Ce blog a pour objectif d'évoquer des formes de création qualifiées ou considérées comme extrêmes en Russie. L'idée est non seulement de présenter l'oeuvre des artistes contemporains russes, mais plutôt de dégager les caractéristiques essentielles des rapports entre d'une part les formes artistiques et d'autre part le régime et les forces politiques de la Russie actuelle, ainsi que la réaction sur ses formes et leur rejet par la population. Vous trouverez ici mes réflexions personnelles sur le sujet, mais surtout une collection de textes, de documents et d'articles de différents auteurs qui vous permettront de comprendre mieux l'art contemporain russe dans ses controverses, mais aussi le paysage politique et social de la Russie.

dimanche 29 mai 2011

Les formes de l'art extrême et du rejet en Russie


                Pour répondre à la question « Qu’est-ce que l’art extrême en Russie ? », le premier reflexe évident et justifié est d’évoquer la tendance centrale de l’art russe des années 90 : l’actionnisme de Moscou qui était l’art de performance réalisé souvent par  des gestes violents, radicaux et provocateurs.
Parmi les actions les plus caractéristiques de ce mouvement on peut citer l’égorgement d’un cochon par Oleg Kulik au sein d’une galerie suivi par la distribution de morceaux de viande fraiche au public, ou encore sa transformation en chien qui agressait et mordait des gens, la masturbation effectuée par Alexander Brener sur la tour de plongeon de la piscine Moscou érigée à la place du cathédrale Christ-Sauveur, le défit qu’il lançait au Président Boris Eltsin en se trouvant sur l’échafaud historique sur la Place Rouge, sa défécation devant un tableau de Van-Gogh au musée des beaux arts de Moscou, le signe de dollar vert que cet artiste  a dessiné sur le tableau Suprématisme de Malevitch au musée Stedilijk à Amsterdam, le texte complet de la Constitution de la Russie que Oleg Mavromatti  écrit avec son sang etc..
Le radicalisme artistique s’inscrivait bien dans la réalité de l’époque marquée par l’absence d’institutions suite à l’effondrement de l’URSS en 1991, par une dévalorisation d’idées et de notions structurantes suite à la dénationalisation, et par la mise en évidence de « barrières culturelles » entre l’Ouest et l’Est qui persistaient malgré l’ouverture des frontières d’état. Dans cette ambiance révolutionnaire où la transgression devenait la norme dans la vie politique et quotidienne du pays, la violence, la dureté et la raideur des expressions artistiques semblaient très actuels et organiques.
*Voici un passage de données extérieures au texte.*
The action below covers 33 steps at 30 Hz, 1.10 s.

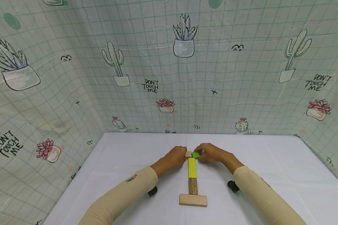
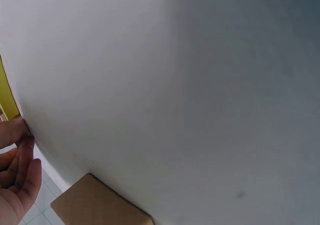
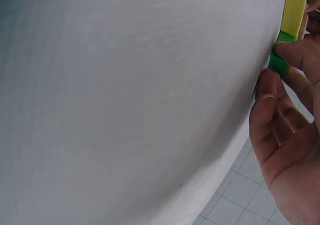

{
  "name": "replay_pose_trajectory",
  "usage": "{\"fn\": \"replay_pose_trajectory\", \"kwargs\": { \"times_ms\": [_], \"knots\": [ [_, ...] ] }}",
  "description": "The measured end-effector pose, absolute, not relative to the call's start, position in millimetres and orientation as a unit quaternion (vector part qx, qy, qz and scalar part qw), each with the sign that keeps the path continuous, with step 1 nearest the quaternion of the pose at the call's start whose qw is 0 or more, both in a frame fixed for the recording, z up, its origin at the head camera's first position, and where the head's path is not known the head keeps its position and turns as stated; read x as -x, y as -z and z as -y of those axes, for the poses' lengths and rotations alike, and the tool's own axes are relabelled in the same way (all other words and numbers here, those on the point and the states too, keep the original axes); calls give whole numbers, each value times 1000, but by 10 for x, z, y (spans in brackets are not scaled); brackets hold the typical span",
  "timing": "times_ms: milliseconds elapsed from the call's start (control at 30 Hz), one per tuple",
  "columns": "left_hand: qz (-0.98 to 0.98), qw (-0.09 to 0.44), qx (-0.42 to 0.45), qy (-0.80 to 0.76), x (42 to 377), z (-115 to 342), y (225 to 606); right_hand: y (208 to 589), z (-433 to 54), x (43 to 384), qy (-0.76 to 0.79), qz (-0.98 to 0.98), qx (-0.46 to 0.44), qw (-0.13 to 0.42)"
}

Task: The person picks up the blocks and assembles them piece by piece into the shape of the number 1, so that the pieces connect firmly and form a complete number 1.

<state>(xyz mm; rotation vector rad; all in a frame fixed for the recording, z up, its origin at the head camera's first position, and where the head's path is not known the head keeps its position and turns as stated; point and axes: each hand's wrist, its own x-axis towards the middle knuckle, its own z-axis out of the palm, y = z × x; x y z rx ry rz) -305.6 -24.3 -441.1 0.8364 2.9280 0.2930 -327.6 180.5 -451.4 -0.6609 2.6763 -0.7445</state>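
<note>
In the head view my left hand (image 1: 176,156) holds the near-side end of a small light wooden block (image 1: 188,154), its fingers partly hiding it. Beside that, my right hand (image 1: 210,152) pinches a green block (image 1: 195,155) between thumb and fingers; the right wrist view shows the thumb against the green block (image 3: 279,65). Both small blocks lie at the far end of a yellow block (image 1: 192,167). A darker brown wooden block (image 1: 192,186) continues the line towards me, and a wide light wooden plank (image 1: 192,200) lies crosswise at its near end.
A white cloth (image 1: 124,150) covers the table, with a patterned curtain (image 1: 208,72) behind and at the sides. Black wrist cameras (image 1: 233,186) sit under the forearms. In the left wrist view a tan, flat-faced object (image 2: 102,203) lies near the table edge.
</note>
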Motion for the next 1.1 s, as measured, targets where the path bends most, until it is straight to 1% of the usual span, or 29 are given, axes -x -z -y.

L’œuvre de ces artistes ne trouvait pas de réactions fortes ni chez le pouvoir qui ne les prenait pas au sérieux faute du système institutionnel qui pourrait donner du poids à leurs actions, ni chez le public désorienté par la dévalorisation d’anciennes normes éthiques, esthétiques, morales et idéologiques. La voix des critiques peu nombreux restait  très faible faute du système de médias développé. Par contre, les actions de ces artistes en Occident, considérées comme des actes de vandalisme ou d’offense, ont provoqué des scandales et même des procédures judiciaires.  
Dans les années 2000, les formes extrêmes propres à l’actionnisme ne sont plus d’actualité en Russie. En revanche, ce sont les réactions qui sont paradoxalement devenues plus violentes et agressives. Il est devenu dangereux pour les artistes de s’exprimer sur certains sujets, surtout ceux liés à la religion orthodoxe ou aux idées nationalistes.
Le premier artiste qui était poursuivi pour « Incitation à la haine et atteinte à la dignité humaine », c’était Avdeï Ter-Oganian, actuellement refugié politique à Prague, suite à sa performance où il brisait des reproductions d’icônes à la foire « Art-Manège » en 1998. Il a ouvert une longue liste de procès judiciaires contre des artistes (Oleg Mavromatti – refugié en Bulgarie), galeristes (Marat Guelman) et commissaires d’expositions (Youri Samodourov, Andreï Erofeïev pour les expositions Attention : Réligion ! et Art interdit 2006), ainsi que d’agressions physiques d’artistes (Kirill Miller, Igor Bystrov, Oleg Yanushevski, Marat Guelman), de ravages d’expositions et des vandalisassions d’œuvres. Les auteurs de ces réactions sont des membres d’associations réactionnaires proches de l’église orthodoxe russe ou d’ultranationalistes.
Je crois que la scène de l’art contemporain russe présente de « bons » exemples qui permettent de voir et de comprendre comment la notion de l’extrême dans l’art peut varier en fonction des conditions historiques et politiques ou du degré des réactions.